▸ **Action item**: Since the pictures are not wanted, copy only the text of every record exactly.

#### Dataset entries ####

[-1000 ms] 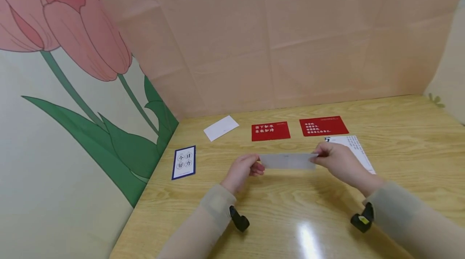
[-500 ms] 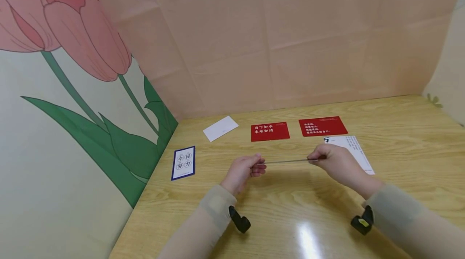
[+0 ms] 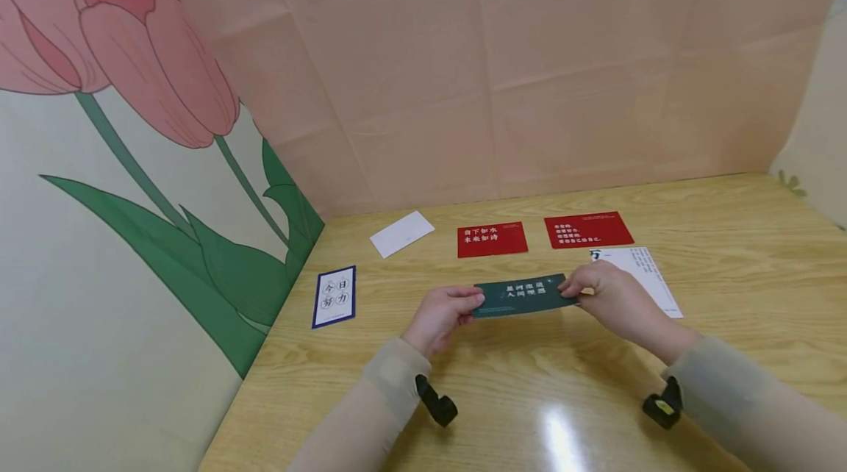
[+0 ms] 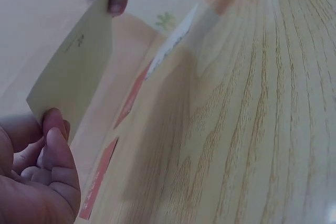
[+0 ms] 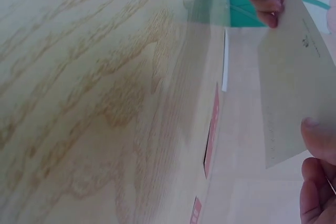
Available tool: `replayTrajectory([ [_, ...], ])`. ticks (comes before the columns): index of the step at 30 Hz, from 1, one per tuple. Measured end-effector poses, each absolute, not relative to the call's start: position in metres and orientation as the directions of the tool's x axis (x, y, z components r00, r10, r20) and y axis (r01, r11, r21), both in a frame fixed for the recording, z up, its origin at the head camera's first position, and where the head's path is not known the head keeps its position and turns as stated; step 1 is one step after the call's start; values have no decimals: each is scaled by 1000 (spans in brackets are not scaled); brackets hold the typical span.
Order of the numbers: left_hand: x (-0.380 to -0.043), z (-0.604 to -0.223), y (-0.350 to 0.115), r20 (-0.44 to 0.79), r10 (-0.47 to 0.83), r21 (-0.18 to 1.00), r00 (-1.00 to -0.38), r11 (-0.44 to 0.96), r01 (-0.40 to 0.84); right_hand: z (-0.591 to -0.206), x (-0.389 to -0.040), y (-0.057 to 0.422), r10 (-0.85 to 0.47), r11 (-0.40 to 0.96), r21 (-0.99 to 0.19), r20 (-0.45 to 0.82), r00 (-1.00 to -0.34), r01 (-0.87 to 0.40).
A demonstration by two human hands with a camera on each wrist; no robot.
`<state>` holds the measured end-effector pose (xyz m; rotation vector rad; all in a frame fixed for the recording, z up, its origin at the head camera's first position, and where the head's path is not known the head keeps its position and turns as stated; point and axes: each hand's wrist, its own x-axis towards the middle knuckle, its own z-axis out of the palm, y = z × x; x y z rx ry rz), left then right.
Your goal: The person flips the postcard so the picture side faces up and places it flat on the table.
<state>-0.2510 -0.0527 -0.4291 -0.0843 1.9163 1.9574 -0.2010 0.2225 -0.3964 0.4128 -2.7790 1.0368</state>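
Between my two hands, a dark green card (image 3: 523,295) with white characters is held above the table, its printed face toward the head camera. My left hand (image 3: 445,314) pinches its left end between thumb and fingers. At the opposite end, my right hand (image 3: 615,303) pinches the upper right corner. Both wrist views show the card's pale back (image 4: 79,61) with a small dark print on it. Behind the right hand lies a white card (image 3: 638,273) with dark writing, partly covered by that hand.
Two red cards (image 3: 492,240) (image 3: 589,230) with white characters lie toward the back of the wooden table (image 3: 516,398). A plain white card (image 3: 402,234) lies to their left. Farther left is a blue-bordered card (image 3: 334,297). A pink cloth (image 3: 529,75) hangs behind the table.
The held card has turned over, from its pale side through edge-on to its green printed side. Both hands keep their grip at nearly the same spot; the cards on the table have not moved.
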Motion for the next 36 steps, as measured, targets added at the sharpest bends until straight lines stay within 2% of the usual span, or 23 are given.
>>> replayTrajectory([
  [11, -251, -429, -53, -312, 229, 950, -922, 47, -309, -398, -201, 223, -240, 722, -616, 205, -949, -316],
  [14, -251, -430, -53, -299, 233, 954, -925, 57, -294, -397, -200, 222, -178, 727, -639, 175, -968, -249],
  [18, -250, -431, -53, -290, 233, 957, -928, 65, -283, -395, -203, 221, -88, 686, -718, 75, -993, -115],
  [25, -247, -434, -50, -252, 249, 967, -935, 110, -232, -400, -212, 223, -128, 518, -852, -162, -979, 73],
  [33, -246, -434, -49, -241, 207, 934, -948, 314, -169, -404, -211, 220, -165, 578, -813, -201, -966, 71],
  [36, -247, -433, -48, -210, 215, 907, -954, 408, -108, -407, -212, 218, -163, 629, -775, -200, -966, 54],
])
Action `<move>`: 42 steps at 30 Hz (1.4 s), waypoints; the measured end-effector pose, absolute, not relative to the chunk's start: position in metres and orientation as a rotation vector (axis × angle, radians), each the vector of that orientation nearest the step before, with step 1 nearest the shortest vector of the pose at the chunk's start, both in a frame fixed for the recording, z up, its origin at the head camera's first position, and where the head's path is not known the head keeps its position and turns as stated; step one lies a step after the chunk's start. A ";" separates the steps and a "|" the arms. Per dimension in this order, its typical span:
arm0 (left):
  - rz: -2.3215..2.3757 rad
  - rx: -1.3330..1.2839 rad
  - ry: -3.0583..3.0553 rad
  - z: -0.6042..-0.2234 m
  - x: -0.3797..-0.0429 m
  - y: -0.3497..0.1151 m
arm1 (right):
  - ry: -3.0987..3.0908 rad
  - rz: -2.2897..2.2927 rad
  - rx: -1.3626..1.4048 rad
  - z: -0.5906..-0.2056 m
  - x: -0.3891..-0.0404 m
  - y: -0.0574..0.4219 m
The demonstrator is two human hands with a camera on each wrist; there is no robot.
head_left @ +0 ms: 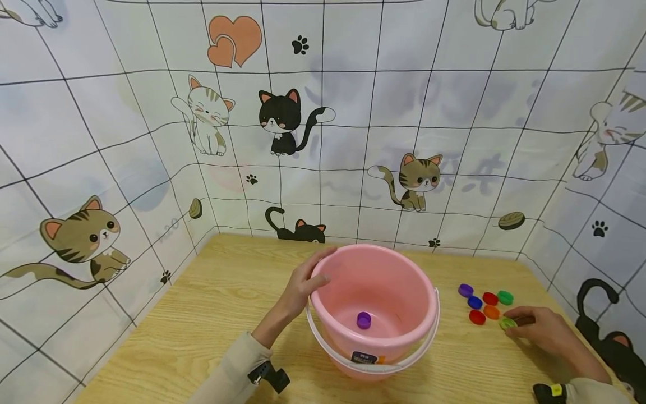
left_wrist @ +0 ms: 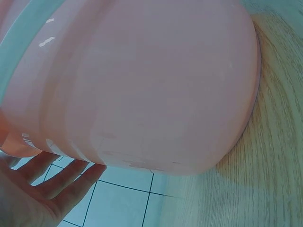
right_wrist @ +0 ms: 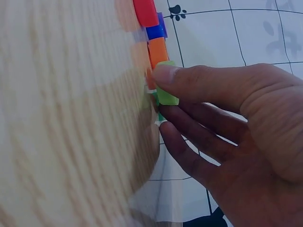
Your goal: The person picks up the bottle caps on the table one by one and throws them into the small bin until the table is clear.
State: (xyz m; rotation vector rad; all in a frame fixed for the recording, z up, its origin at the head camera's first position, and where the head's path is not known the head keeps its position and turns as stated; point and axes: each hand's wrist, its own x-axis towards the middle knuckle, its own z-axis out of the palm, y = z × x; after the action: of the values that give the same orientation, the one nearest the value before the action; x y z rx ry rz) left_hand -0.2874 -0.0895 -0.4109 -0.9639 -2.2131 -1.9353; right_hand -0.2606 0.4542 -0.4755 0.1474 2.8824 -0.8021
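A pink bucket (head_left: 373, 280) with a white handle stands upright on the table. My left hand (head_left: 301, 289) holds its left rim, the thumb over the edge and the fingers along the outer wall. In the left wrist view, the bucket's side (left_wrist: 156, 85) fills most of the picture above the fingers (left_wrist: 75, 187). Inside on the bottom lies one purple bottle cap (head_left: 363, 320). Over at the right, my right hand (head_left: 547, 332) pinches a light green bottle cap (right_wrist: 167, 87) between thumb and fingers, close to the tabletop.
Several loose caps lie grouped right of the bucket: purple (head_left: 466, 290), blue (head_left: 474, 302), red (head_left: 477, 317), orange (head_left: 491, 312) and green (head_left: 504, 297) among them. The wooden table (head_left: 227, 280) is bordered by a cat-patterned sheet (head_left: 343, 140). The white handle (head_left: 373, 368) hangs down in front of the bucket.
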 end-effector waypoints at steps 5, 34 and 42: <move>-1.944 -0.969 -2.207 -0.413 -0.289 -0.090 | 2.894 -0.797 0.158 -0.474 -0.261 0.452; -1.934 -0.949 -2.228 -0.412 -0.288 -0.090 | 2.942 -0.737 0.101 -0.466 -0.259 0.453; -1.943 -0.942 -2.217 -0.413 -0.289 -0.089 | 2.938 -0.724 0.103 -0.465 -0.258 0.452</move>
State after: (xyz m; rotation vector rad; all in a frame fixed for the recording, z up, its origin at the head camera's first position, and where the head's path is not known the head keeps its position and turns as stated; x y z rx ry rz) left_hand -0.2886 -0.0885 -0.4130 -0.9423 -2.2171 -1.9429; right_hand -0.2582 0.4524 -0.4649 0.1026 2.9385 -0.7244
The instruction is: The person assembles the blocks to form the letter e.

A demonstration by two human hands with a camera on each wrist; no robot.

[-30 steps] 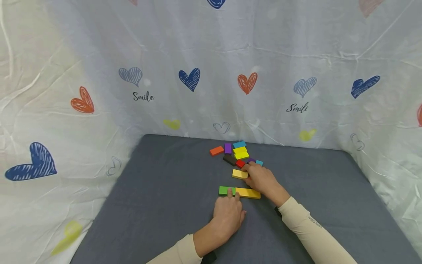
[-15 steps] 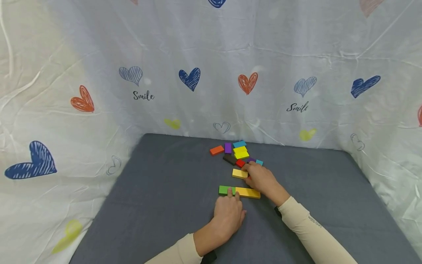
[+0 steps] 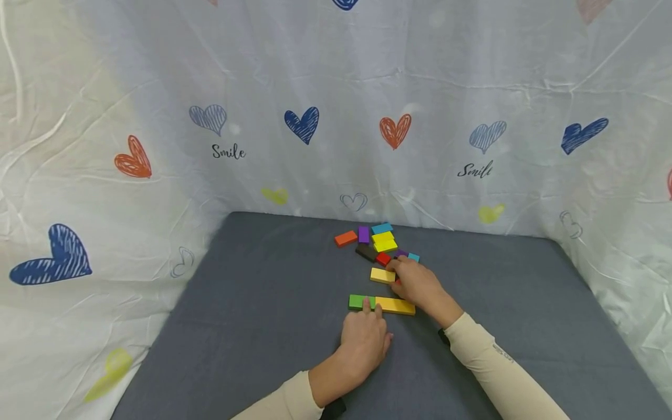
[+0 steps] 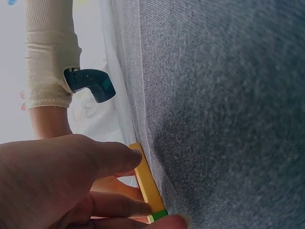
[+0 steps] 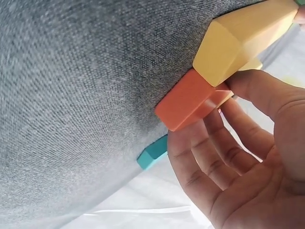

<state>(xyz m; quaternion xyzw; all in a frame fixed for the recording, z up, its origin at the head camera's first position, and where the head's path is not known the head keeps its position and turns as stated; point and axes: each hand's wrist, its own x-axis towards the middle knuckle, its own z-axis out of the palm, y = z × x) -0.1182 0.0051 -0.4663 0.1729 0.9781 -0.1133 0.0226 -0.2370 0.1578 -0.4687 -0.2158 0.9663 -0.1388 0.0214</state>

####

▸ **Exercise solution**:
[-1000 ms] 
[-500 ms] 
[+0 ms] 
[+0 ms] 
[+0 ms] 
Available tool: `replayTrajectory([ [_, ...], ])`. ticks (comes before the columns): index of the step at 30 Hz, from 1, one per tuple. Measured end-effector poses, each absolute, not relative to the call's start: position in metres and orientation as the directions of the tool's x axis (x, y, z components r00, r10, r20) and y axis (r01, r11, r21), both in a frame fixed for the recording, z up, its origin at the head camera's first position, and where the head's path is not known the head keeps its position and turns as stated; step 1 is one step after the call's start; values have no decimals: each is scaled by 1000 (spans in brackets are not scaled); brackets hold the typical span.
Order of the numbers: left_hand: x (-0.380 to -0.043), z (-0.604 to -0.223), y (-0.350 to 0.115), r20 (-0.44 to 0.79), r10 (-0.47 to 0.83), r21 (-0.18 to 1.00), r00 (-1.00 to -0.38), r11 (-0.44 to 0.96), r01 (-0.40 to 0.84); right_hand: z (-0.591 to -0.206), x (-0.389 to -0.040), y (-0.057 to 0.422), r10 (-0.85 to 0.47), r11 (-0.40 to 0.96), r21 (-0.99 to 0.19), r20 (-0.45 to 0.82), r00 (-1.00 to -0.34), r01 (-0.87 to 0.40).
A demonstration by two human hands with a camera on each wrist; no robot.
`<state>` holds the measured end-effector pose (xyz m; rotation vector rad; all in a frame fixed for the recording, z up, its origin at the head camera's first position, and where the head's path is not known the head keeps its position and turns as stated; point and axes: each hand's wrist, its own x-axis towards the middle knuckle, its own z-axis out of the palm, y = z × x; x y z rx ry rz), left then right.
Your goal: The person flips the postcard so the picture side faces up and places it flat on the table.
<state>-0.2510 -0.0527 -0.4291 -0.0843 1.9163 1.9574 -0.2010 0.2225 -0.3964 0.4128 -2.7790 1.0368</state>
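Between my two hands, a dark green card (image 3: 523,295) with white characters is held above the table, its printed face toward the head camera. My left hand (image 3: 445,314) pinches its left end between thumb and fingers. At the opposite end, my right hand (image 3: 615,303) pinches the upper right corner. Both wrist views show the card's pale back (image 4: 79,61) with a small dark print on it. Behind the right hand lies a white card (image 3: 638,273) with dark writing, partly covered by that hand.
Two red cards (image 3: 492,240) (image 3: 589,230) with white characters lie toward the back of the wooden table (image 3: 516,398). A plain white card (image 3: 402,234) lies to their left. Farther left is a blue-bordered card (image 3: 334,297). A pink cloth (image 3: 529,75) hangs behind the table.
The held card has turned over, from its pale side through edge-on to its green printed side. Both hands keep their grip at nearly the same spot; the cards on the table have not moved.
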Motion for the next 36 steps, as measured, targets added at the sharpest bends until straight lines stay within 2% of the usual span, or 23 are given.
>>> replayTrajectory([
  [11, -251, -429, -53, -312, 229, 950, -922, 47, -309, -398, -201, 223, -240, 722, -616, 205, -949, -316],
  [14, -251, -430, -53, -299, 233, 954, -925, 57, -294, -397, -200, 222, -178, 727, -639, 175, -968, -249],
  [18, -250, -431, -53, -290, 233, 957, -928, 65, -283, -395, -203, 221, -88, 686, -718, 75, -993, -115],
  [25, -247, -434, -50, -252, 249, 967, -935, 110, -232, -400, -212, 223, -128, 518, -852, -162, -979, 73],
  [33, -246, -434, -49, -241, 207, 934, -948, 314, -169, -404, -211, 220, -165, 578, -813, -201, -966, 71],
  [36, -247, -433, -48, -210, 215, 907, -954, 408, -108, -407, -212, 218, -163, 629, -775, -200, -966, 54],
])
Action `<move>`: 42 steps at 30 Hz (1.4 s), waypoints; the measured end-effector pose, absolute, not relative to the chunk's start: position in metres and orientation as a rotation vector (axis × angle, radians), each the vector of that orientation nearest the step before, with step 1 nearest the shortest vector of the pose at the chunk's start, both in a frame fixed for the recording, z up, its origin at the head camera's first position, and where the head's path is not known the head keeps its position and turns as stated; step one lies a step after the chunk's start. A ";" separates the steps and a "|" the arms. Per dimension in this order, its typical span:
arm0 (left):
  - rz: -2.3215..2.3757 rad
  - rx: -1.3330..1.2839 rad
  - ry: -3.0583..3.0553 rad
  - z: -0.6042..-0.2234 m
  - x: -0.3797..-0.0429 m
  - y: -0.3497..0.1151 m
arm1 (right):
  - ry: -3.0987..3.0908 rad
  - rz: -2.2897..2.2927 rad
  - rx: -1.3626..1.4048 rad
  - z: -0.5906..-0.2056 m
  - x: -0.3891..-0.0404 m
  - y: -0.0574..0.4219 m
The demonstrator is two human hands with a camera on each wrist; there is no robot.
head_left @ +0 ms: 
left_wrist @ +0 ms: 
right_wrist @ +0 ms: 
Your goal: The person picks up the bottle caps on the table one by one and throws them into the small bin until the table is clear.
State: (xyz m; rotation vector rad; all in a frame fixed for the recording, z up, its origin at the head camera's first position, and where the head's path is not known the head keeps its position and turns as stated; point and axes: each hand's wrist, its own x-axis towards the middle knuckle, its own z-axis out of the palm, y = z × x; after the action: of the values that give the same orientation, the one nearest the value before the action; x y z rx ry rz) left_hand -0.2874 -0.0895 -0.4109 -0.9639 -2.2131 -1.9353; right_hand -0.2606 0.4542 -0.4755 0.1474 2.8824 -0.8021
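A pink bucket (head_left: 373, 280) with a white handle stands upright on the table. My left hand (head_left: 301, 289) holds its left rim, the thumb over the edge and the fingers along the outer wall. In the left wrist view, the bucket's side (left_wrist: 156, 85) fills most of the picture above the fingers (left_wrist: 75, 187). Inside on the bottom lies one purple bottle cap (head_left: 363, 320). Over at the right, my right hand (head_left: 547, 332) pinches a light green bottle cap (right_wrist: 167, 87) between thumb and fingers, close to the tabletop.
Several loose caps lie grouped right of the bucket: purple (head_left: 466, 290), blue (head_left: 474, 302), red (head_left: 477, 317), orange (head_left: 491, 312) and green (head_left: 504, 297) among them. The wooden table (head_left: 227, 280) is bordered by a cat-patterned sheet (head_left: 343, 140). The white handle (head_left: 373, 368) hangs down in front of the bucket.
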 end-effector waypoints at steps 5, 34 and 42: <move>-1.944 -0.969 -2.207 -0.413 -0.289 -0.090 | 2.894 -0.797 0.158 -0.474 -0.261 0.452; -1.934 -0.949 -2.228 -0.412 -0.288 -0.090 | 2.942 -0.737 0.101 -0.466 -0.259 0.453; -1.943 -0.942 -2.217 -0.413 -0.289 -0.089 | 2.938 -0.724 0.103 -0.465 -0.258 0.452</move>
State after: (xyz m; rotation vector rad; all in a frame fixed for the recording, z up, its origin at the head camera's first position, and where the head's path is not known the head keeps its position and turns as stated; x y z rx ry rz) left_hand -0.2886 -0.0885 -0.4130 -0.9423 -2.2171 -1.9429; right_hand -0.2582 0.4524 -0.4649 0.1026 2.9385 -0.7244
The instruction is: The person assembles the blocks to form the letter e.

A demonstration by two human hands with a camera on each wrist; no robot.

[-30 steps] 
[-15 steps] 
[+0 steps] 
[+0 steps] 
[+0 steps] 

<state>(xyz m; quaternion xyzw; all in a frame fixed for the recording, z up, its origin at the head camera's first position, and where the head's path is not known the head keeps its position and turns as stated; point and axes: each hand's wrist, its own x-axis towards the middle knuckle, its own z-axis out of the palm, y = z × x) -0.1182 0.0051 -0.4663 0.1729 0.9781 -0.1133 0.0226 -0.2370 0.1578 -0.4687 -0.2158 0.9663 -0.1388 0.0214</state>

No more output will be produced for this exercise.